[What you will do]
Give back the whole listing exactly as it is written.

------------------------------------------------------------------------

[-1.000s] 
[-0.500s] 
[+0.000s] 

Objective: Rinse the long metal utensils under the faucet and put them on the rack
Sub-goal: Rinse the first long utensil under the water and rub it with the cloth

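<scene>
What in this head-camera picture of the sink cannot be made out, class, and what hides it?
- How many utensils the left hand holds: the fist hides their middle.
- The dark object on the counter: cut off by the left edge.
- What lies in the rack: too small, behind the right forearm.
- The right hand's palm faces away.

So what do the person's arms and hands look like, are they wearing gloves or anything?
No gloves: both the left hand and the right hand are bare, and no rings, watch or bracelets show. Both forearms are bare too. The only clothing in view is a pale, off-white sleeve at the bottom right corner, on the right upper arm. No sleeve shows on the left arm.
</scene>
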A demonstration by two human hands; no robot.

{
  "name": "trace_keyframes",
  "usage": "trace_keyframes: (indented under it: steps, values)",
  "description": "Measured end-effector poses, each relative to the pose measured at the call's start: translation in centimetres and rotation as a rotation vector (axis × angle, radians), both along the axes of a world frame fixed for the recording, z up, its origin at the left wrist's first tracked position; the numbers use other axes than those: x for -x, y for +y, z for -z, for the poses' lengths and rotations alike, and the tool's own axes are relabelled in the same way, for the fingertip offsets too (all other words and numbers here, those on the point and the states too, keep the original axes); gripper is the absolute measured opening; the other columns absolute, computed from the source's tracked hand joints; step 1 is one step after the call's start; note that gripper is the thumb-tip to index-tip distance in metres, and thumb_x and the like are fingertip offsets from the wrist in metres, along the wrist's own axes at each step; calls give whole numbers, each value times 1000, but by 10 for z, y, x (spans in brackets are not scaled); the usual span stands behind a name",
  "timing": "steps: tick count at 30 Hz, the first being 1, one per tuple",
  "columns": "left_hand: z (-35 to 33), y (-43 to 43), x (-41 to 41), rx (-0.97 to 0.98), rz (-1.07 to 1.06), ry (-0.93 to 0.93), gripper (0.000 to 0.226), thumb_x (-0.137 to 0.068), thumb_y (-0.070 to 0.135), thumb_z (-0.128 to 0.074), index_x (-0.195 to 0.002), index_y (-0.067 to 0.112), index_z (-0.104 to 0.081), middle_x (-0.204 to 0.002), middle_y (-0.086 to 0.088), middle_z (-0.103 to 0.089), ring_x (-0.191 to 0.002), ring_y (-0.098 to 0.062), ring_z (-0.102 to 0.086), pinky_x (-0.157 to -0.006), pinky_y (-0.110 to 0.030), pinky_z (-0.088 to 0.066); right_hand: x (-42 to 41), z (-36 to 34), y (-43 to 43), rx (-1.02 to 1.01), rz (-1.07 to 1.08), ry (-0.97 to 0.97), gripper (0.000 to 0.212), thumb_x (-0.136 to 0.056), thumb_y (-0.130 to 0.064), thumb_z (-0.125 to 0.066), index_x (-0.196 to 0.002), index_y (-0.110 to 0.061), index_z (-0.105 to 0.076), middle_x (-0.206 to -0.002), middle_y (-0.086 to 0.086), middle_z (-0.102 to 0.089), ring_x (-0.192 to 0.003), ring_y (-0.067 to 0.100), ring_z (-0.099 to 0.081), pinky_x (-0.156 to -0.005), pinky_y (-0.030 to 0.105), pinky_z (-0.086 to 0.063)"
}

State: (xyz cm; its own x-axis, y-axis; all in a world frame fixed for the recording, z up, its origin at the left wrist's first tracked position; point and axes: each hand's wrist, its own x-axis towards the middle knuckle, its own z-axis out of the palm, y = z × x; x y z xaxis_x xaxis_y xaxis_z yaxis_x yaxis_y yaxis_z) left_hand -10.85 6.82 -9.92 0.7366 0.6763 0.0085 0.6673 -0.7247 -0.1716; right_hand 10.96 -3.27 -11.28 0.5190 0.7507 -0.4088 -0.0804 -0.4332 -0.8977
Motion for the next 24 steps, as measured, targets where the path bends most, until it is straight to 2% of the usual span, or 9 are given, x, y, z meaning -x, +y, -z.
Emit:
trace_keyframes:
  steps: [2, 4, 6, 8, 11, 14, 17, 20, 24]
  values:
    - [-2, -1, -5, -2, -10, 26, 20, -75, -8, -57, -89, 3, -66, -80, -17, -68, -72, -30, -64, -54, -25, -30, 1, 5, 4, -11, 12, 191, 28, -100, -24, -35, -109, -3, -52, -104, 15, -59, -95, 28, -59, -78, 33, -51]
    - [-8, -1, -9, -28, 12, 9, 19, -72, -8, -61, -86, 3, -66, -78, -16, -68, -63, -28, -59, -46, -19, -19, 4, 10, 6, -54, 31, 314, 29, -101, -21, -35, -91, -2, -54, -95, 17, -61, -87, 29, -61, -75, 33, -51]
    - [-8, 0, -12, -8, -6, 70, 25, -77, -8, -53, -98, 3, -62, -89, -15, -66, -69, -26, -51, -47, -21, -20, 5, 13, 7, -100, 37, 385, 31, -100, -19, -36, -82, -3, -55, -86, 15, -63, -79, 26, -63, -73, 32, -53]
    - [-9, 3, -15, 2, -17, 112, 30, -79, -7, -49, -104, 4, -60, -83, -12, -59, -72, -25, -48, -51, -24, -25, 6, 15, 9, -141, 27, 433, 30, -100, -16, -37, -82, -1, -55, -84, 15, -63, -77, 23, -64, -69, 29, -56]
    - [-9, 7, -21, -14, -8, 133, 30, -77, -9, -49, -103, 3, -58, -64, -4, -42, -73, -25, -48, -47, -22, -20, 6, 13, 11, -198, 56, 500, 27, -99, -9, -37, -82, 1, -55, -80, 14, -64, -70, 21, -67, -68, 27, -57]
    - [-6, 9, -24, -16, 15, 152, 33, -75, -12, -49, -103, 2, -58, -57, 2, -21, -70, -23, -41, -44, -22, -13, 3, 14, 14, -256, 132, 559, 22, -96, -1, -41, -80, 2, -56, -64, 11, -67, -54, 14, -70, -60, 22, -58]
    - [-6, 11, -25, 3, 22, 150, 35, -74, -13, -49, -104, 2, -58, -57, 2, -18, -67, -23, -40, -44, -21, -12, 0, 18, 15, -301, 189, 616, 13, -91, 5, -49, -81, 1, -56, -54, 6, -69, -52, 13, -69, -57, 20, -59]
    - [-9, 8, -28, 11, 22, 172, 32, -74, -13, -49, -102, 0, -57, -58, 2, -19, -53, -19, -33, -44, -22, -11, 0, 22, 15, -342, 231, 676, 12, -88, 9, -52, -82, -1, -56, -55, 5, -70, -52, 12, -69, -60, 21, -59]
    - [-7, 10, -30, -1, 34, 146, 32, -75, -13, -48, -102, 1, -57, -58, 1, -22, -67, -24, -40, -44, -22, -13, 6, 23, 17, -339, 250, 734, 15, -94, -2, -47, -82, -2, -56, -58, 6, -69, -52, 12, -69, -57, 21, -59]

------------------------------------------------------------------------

[Expected answer]
[-1.000s] 
[-0.500s] 
[+0.000s] 

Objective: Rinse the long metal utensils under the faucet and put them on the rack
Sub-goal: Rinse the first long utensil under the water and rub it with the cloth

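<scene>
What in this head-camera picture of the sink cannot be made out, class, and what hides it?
- How many utensils the left hand holds: the fist hides their middle.
- The dark object on the counter: cut off by the left edge.
- What lies in the rack: too small, behind the right forearm.
- The right hand's palm faces away.

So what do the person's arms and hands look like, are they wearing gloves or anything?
No gloves: both the left hand and the right hand are bare, and no rings, watch or bracelets show. Both forearms are bare too. The only clothing in view is a pale, off-white sleeve at the bottom right corner, on the right upper arm. No sleeve shows on the left arm.
</scene>
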A demonstration by two human hands; no robot.

{
  "name": "trace_keyframes",
  "usage": "trace_keyframes: (indented under it: steps, values)",
  "description": "Measured end-effector poses, each relative to the pose measured at the call's start: translation in centimetres and rotation as a rotation vector (axis × angle, radians), both along the axes of a world frame fixed for the recording, z up, its origin at the left wrist's first tracked position; the numbers use other axes than those: x for -x, y for +y, z for -z, for the poses' lengths and rotations alike, and the tool's own axes are relabelled in the same way, for the fingertip offsets too (all other words and numbers here, those on the point and the states too, keep the original axes); gripper is the absolute measured opening; the other columns absolute, computed from the source's tracked hand joints; step 1 is one step after the call's start; note that gripper is the thumb-tip to index-tip distance in metres, and thumb_x and the like are fingertip offsets from the wrist in metres, along the wrist's own axes at each step; calls give whole numbers, each value times 1000, but by 10 for z, y, x (spans in brackets are not scaled); the usual span stands behind a name",
  "timing": "steps: tick count at 30 Hz, the first being 1, one per tuple",
  "columns": "left_hand: z (-35 to 33), y (-43 to 43), x (-41 to 41), rx (-0.97 to 0.98), rz (-1.07 to 1.06), ry (-0.93 to 0.93), gripper (0.000 to 0.226), thumb_x (-0.137 to 0.068), thumb_y (-0.070 to 0.135), thumb_z (-0.128 to 0.074), index_x (-0.195 to 0.002), index_y (-0.067 to 0.112), index_z (-0.104 to 0.081), middle_x (-0.204 to 0.002), middle_y (-0.086 to 0.088), middle_z (-0.103 to 0.089), ring_x (-0.191 to 0.002), ring_y (-0.098 to 0.062), ring_z (-0.102 to 0.086), pinky_x (-0.157 to -0.006), pinky_y (-0.110 to 0.030), pinky_z (-0.088 to 0.066); right_hand: x (-42 to 41), z (-36 to 34), y (-43 to 43), rx (-1.02 to 1.01), rz (-1.07 to 1.08), ry (-0.97 to 0.97), gripper (0.000 to 0.212), thumb_x (-0.136 to 0.056), thumb_y (-0.130 to 0.064), thumb_z (-0.125 to 0.066), index_x (-0.196 to 0.002), index_y (-0.110 to 0.061), index_z (-0.105 to 0.076), middle_x (-0.206 to -0.002), middle_y (-0.086 to 0.086), middle_z (-0.102 to 0.089), ring_x (-0.192 to 0.003), ring_y (-0.067 to 0.100), ring_z (-0.099 to 0.081), pinky_x (-0.156 to -0.005), pinky_y (-0.030 to 0.105), pinky_z (-0.086 to 0.063)"
}

State: (xyz cm; its own x-axis, y-axis; all in a world frame fixed for the recording, z up, its origin at the left wrist's first tracked position; point and axes: each hand's wrist, its own x-axis towards the middle knuckle, its own z-axis out of the palm, y = z × x; x y z xaxis_x xaxis_y xaxis_z yaxis_x yaxis_y yaxis_z) left_hand -10.85 6.82 -9.92 0.7366 0.6763 0.0085 0.6673 -0.7247 -0.1716; right_hand 10.96 -3.27 -11.28 0.5190 0.7507 -0.4088 -0.0804 -0.4332 -0.8977
Motion for the next 24 steps, as measured, targets where the path bends most, until it is straight to 2% of the usual span, or 9 are given, x, y, z meaning -x, +y, -z.
Emit:
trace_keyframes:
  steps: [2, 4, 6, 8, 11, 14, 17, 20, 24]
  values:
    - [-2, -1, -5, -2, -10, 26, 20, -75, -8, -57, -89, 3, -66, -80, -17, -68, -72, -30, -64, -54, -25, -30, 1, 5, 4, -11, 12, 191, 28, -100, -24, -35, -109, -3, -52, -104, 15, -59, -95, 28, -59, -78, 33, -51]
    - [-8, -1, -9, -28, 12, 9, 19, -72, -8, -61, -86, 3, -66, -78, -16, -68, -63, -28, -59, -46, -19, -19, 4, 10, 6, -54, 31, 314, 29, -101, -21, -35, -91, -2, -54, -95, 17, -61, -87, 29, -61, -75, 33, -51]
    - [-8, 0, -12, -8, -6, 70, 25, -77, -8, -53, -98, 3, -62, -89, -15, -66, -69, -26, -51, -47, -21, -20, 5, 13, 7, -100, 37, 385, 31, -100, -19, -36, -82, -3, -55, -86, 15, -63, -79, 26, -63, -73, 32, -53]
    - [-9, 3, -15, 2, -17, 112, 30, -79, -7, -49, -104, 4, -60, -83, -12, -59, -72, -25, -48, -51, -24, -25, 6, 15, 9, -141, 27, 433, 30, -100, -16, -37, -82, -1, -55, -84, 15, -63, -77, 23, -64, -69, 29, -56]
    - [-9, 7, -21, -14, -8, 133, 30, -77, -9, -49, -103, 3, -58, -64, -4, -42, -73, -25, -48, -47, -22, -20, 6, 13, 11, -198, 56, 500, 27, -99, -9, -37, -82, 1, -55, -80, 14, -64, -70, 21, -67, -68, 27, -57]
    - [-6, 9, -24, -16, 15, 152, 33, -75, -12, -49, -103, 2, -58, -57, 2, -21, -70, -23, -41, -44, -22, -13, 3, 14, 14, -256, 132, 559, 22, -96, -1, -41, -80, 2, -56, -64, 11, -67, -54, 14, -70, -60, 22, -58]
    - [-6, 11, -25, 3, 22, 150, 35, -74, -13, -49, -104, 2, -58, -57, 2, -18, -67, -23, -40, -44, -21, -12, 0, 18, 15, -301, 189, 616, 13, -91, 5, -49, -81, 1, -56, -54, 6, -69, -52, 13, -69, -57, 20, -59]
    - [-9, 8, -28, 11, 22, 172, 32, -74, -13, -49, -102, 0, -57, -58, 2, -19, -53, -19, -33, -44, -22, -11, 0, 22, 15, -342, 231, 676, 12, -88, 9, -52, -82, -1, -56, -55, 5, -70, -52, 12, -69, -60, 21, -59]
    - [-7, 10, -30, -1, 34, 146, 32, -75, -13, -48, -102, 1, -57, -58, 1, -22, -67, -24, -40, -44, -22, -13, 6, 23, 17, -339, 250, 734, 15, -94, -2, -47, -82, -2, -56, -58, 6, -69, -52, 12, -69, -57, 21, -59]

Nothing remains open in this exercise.